Not all accents recognized in Search

Question - found Search to find words such as pɛ́ma, tɔ́kɔ́, lawɔ́, dɔ̀rɨ̀, rʉ̀gɔ́, dhɨ̀rɨ̀ but not words such as Yésù, bhwà, rúgo. This does not really make sense to me why some words words are not found.

In SAB 10.2, I have all 6 boxes checked in Features > Search. I suspect something needs to be done with the “replacements and diacritics to remove if not matching accents and tones”. But do not see information in how to do this.

Thanks eh
John

I see that you found this somewhat related question:

But if you’re searching and finding some words with accents, then that’s probably not your problem.

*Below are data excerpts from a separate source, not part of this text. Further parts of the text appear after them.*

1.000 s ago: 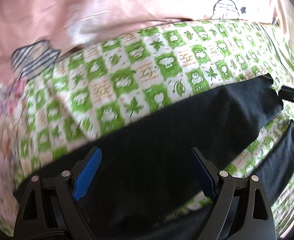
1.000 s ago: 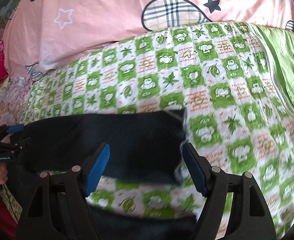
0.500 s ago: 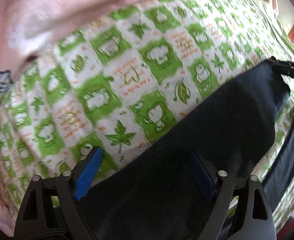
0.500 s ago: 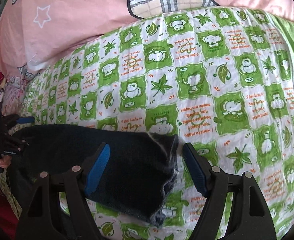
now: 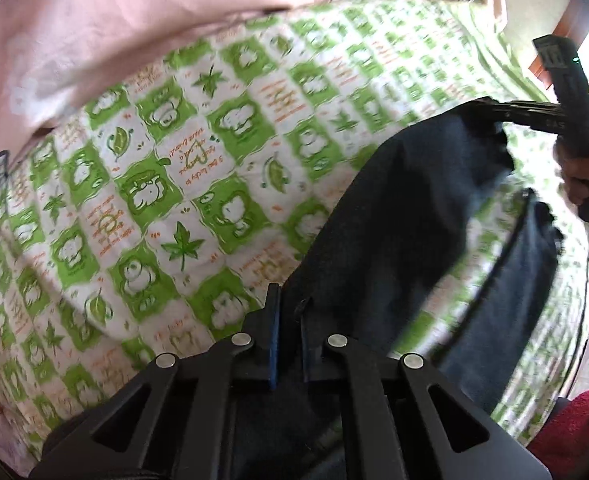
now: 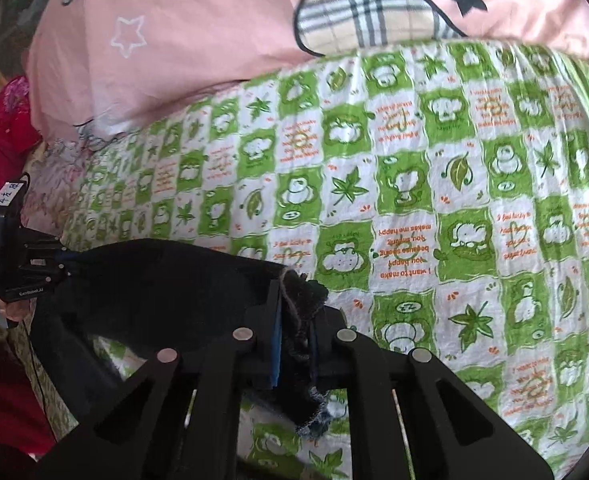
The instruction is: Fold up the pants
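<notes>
The dark blue pants stretch as a band from my left gripper up to the right gripper, which a hand holds at the far right. My left gripper's jaws are closing, with their pads pressed on the pants' edge. In the right wrist view my right gripper is closing too, and the frayed hem of a pant leg is pinched between its pads. From there the pants run left to the left gripper. A second leg hangs lower.
A green-and-white checked bedsheet lies under everything. A pink quilt with a plaid patch borders its far side. Red cloth sits at the left edge, more red fabric at the lower right.
Both grippers stood wide open over the pants; now both have closed on the fabric. The cloth between them has bunched and risen off the sheet.
</notes>
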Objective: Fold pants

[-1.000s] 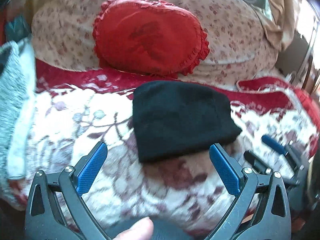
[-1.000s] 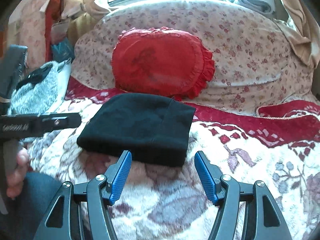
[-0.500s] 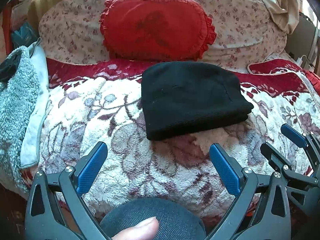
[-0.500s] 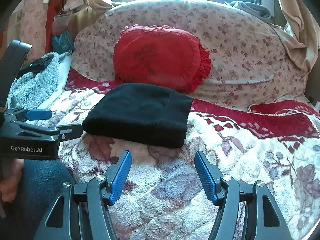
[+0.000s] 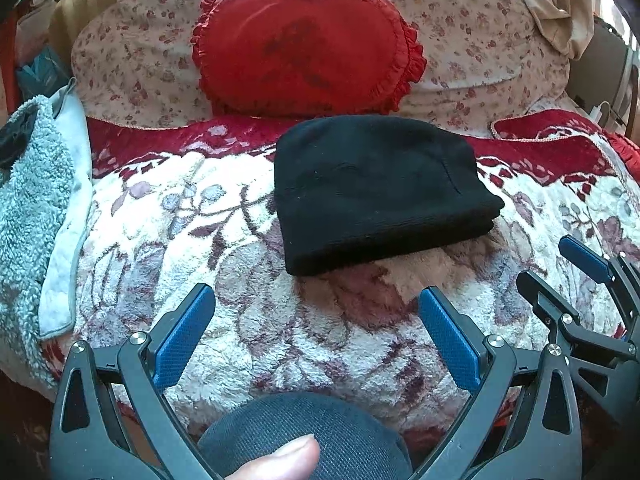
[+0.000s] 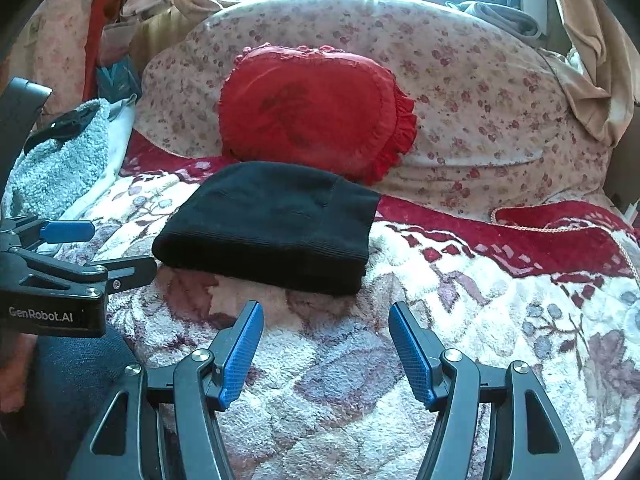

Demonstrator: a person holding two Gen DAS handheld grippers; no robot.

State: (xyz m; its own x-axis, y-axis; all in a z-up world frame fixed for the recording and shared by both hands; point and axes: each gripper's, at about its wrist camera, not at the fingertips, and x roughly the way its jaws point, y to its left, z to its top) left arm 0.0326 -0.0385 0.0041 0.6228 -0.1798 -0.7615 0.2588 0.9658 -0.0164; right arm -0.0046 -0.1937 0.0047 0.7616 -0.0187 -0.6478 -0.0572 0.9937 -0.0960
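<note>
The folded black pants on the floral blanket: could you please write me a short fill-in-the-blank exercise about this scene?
1. The folded black fabric pants lie on the floral plush blanket, just in front of the ____ ruffled cushion.
2. The left gripper holds ____.
3. The jaws of the right gripper stand ____.
4. The grey fleecy garment lies to the ____ of the pants.

Missing words: red; nothing; open; left
</note>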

I think the “replacements and diacritics to remove if not matching accents and tones” defines what accents and tones need to be removed from which characters when the user has said to NOT match accent and tones, i.e. ignore them. For example you would want \u0301 in that field to remove the accent on pɛ́ma, which would allow you to find that word with a search for pɛma.

But I think I might know what is happening in your case… note that the words that you can find are all special character vowels with accents, but the ones you can’t find are all “normal” vowels with accents, like é and à. The “normal” vowels with accents can all be created in two different ways. For example, é can be created as a composed character (\u00e9) or as a decomposed character (\u0065 + \u0301). The special character vowels with accents can only be created as decomposed characters. So what I think is happening is that your text has one kind of character, and your search term has the other kind of character.

Do you know which is used in your Paratext project? Probably the easiest way to tell is to go into your Paratext project, find a é character, put the cursor right after it and type Alt + X. This will show the code of the character before the cursor. If the character changes to “00E9” then it is composed. If it changes to e0301 then it is decomposed (i.e. an “e” followed by a combining acute accent). It’s your keyboard that will normally decide whether you are producing composed or decomposed forms. It’s best if you use the same keyboard for typing your text in Paratext, and also in your app. (Keyman is cross-platform.) Then you will normally get the same kind of forms. You could also try searching for special characters in the app with different keyboards - the Cameroon keyboard usually produces decomposed, and the Chad keyboard usually produces composed (where that’s possible). So you could install and do a little testing with those two keyboards to see if searches with one of them tends to work.

Why don’t you do a little research and see what you come up with, and let us know what you find.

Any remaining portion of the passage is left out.